• _Task goal_: Write out the listing below character for character, though without its pictures.
───── Dataset section ─────
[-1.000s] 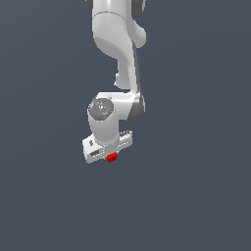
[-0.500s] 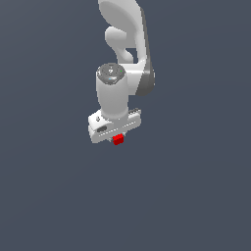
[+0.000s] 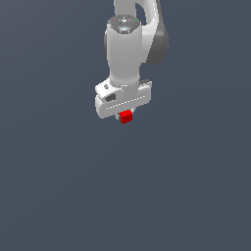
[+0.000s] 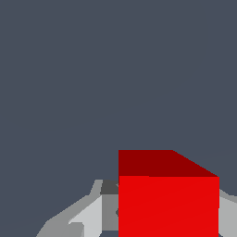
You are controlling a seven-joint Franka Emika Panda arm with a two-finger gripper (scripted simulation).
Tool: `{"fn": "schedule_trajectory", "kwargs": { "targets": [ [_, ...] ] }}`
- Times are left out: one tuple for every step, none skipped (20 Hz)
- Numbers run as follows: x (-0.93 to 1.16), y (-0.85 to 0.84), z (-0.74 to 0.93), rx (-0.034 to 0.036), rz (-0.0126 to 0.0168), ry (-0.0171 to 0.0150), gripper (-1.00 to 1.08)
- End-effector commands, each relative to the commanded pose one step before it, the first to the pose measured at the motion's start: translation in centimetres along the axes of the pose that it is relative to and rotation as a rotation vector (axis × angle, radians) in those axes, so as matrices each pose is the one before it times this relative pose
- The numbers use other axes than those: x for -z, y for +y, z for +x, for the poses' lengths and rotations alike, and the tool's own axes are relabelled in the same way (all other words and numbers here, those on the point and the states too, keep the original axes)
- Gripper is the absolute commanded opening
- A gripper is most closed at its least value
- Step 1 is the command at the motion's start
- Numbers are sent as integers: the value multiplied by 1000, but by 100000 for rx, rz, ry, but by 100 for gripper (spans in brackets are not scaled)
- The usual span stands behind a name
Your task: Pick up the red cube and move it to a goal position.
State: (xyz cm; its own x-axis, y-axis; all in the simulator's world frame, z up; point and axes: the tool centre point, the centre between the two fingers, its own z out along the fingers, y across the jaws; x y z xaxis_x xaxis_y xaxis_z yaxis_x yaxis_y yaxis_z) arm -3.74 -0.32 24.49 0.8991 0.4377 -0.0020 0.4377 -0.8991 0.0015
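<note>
red cube (image 3: 126, 116) in end effector (image 3: 125, 114)

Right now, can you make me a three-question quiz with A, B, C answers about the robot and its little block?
1. Where is the cube?
A. under the gripper, between its fingers
B. on top of the arm
C. far off to one side

2. What colour is the cube?
A. blue
B. red
C. green

3. What is the gripper doing?
A. hanging open with nothing in it
B. holding the cube
C. out of view

Answers: 1 A, it shows just below the white hand; 2 B, bright red in both views; 3 B, grey fingers flank it.
</note>
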Motion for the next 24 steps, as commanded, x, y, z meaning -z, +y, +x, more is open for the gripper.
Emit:
{"fn": "schedule_trajectory", "kwargs": {
  "targets": [
    [2335, -1343, -756, 3, -51, 48, -100],
    [914, -520, -278, 0, 0, 0, -100],
    [884, -502, -265, 0, 0, 0, -100],
    [851, -482, -253, 0, 0, 0, -100],
    [824, -472, -241, 45, 39, 35, -100],
    [778, -439, -229, 0, 0, 0, -100],
    [745, -419, -214, 0, 0, 0, -100],
    [714, -398, -197, 0, 0, 0, -100],
    [685, -364, -189, 1, 41, 26, -100],
    [645, -354, -164, 0, 0, 0, -100],
    [608, -314, -161, -5, 40, 28, -100],
    [554, -303, -137, 0, 0, 0, -100],
    [501, -274, -123, 0, 0, 0, -100],
    [446, -243, -109, 0, 0, 0, -100],
    [394, -194, -104, -5, 40, 28, -100],
    [331, -179, -77, 0, 0, 0, -100],
    [274, -147, -60, 0, 0, 0, -100],
    [218, -115, -43, 0, 0, 0, -100],
    [162, -83, -25, 0, 0, 0, -100],
    [106, -51, -7, 0, 0, 0, -100],
    [50, -19, 11, 0, 0, 0, -100],
    [2, 49, 9, -41, 44, 34, -100],
    [-60, 43, 46, 0, 0, 0, -100],
    [-62, 40, 35, 0, 0, 0, -100]
  ]
}}
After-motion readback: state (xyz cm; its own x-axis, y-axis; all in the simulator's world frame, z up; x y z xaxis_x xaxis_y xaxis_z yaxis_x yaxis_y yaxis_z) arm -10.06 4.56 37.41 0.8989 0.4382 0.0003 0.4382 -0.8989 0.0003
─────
• _Result of the task_:
[-1.000s] 
[-0.500s] 
[+0.000s] 
[+0.000s] 
You are controlling a seven-joint Franka Emika Panda arm with a two-finger gripper (scripted simulation).
Tool: `{"fn": "schedule_trajectory", "kwargs": { "targets": [ [_, ...] ] }}`
- Times are left out: one tuple for every step, none skipped (20 Hz)
- Numbers run as follows: x (-0.93 to 1.16), y (-0.85 to 0.84), z (-0.74 to 0.93), rx (-0.034 to 0.036), rz (-0.0126 to 0.0168), ry (-0.0171 to 0.0150), gripper (-1.00 to 1.08)
- End-effector commands, each relative to the commanded pose one step before it, the first to the pose measured at the motion's start: translation in centimetres along the axes of the pose that it is relative to and rotation as a rotation vector (axis × angle, radians) in those axes, so as matrices each pose is the one before it times this relative pose
- The numbers use other axes than those: x for -z, y for +y, z for +x, for the poses' lengths and rotations alike, and the tool's own axes are relabelled in the same way (all other words and numbers here, those on the point and the states too, keep the original axes)
- Gripper is the absolute commanded opening
- A gripper is most closed at its least value
- Step 1 is the command at the motion's start
- Numbers are sent as integers: the value multiplied by 1000, but by 100000 for rx, rz, ry, but by 100 for gripper (spans in brackets are not scaled)
- The usual span stands behind a name
Your task: Pick up the red cube and move it to a goal position.
State: (xyz cm; its own x-axis, y-axis; all in the simulator's world frame, z up; point and axes: the tool centre point, the centre between the two fingers, its own z out along the fingers, y across the jaws; x y z xaxis_x xaxis_y xaxis_z yaxis_x yaxis_y yaxis_z) arm -3.74 -0.32 24.49 0.8991 0.4377 -0.0020 0.4377 -0.8991 0.0015
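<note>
red cube (image 3: 126, 116) in end effector (image 3: 125, 114)

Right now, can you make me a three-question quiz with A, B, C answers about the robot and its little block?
1. Where is the cube?
A. under the gripper, between its fingers
B. on top of the arm
C. far off to one side

2. What colour is the cube?
A. blue
B. red
C. green

3. What is the gripper doing?
A. hanging open with nothing in it
B. holding the cube
C. out of view

Answers: 1 A, it shows just below the white hand; 2 B, bright red in both views; 3 B, grey fingers flank it.
</note>
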Motion for the next 24 steps, as commanded, x, y, z meaning -z, +y, +x, more is open for the gripper.
Emit:
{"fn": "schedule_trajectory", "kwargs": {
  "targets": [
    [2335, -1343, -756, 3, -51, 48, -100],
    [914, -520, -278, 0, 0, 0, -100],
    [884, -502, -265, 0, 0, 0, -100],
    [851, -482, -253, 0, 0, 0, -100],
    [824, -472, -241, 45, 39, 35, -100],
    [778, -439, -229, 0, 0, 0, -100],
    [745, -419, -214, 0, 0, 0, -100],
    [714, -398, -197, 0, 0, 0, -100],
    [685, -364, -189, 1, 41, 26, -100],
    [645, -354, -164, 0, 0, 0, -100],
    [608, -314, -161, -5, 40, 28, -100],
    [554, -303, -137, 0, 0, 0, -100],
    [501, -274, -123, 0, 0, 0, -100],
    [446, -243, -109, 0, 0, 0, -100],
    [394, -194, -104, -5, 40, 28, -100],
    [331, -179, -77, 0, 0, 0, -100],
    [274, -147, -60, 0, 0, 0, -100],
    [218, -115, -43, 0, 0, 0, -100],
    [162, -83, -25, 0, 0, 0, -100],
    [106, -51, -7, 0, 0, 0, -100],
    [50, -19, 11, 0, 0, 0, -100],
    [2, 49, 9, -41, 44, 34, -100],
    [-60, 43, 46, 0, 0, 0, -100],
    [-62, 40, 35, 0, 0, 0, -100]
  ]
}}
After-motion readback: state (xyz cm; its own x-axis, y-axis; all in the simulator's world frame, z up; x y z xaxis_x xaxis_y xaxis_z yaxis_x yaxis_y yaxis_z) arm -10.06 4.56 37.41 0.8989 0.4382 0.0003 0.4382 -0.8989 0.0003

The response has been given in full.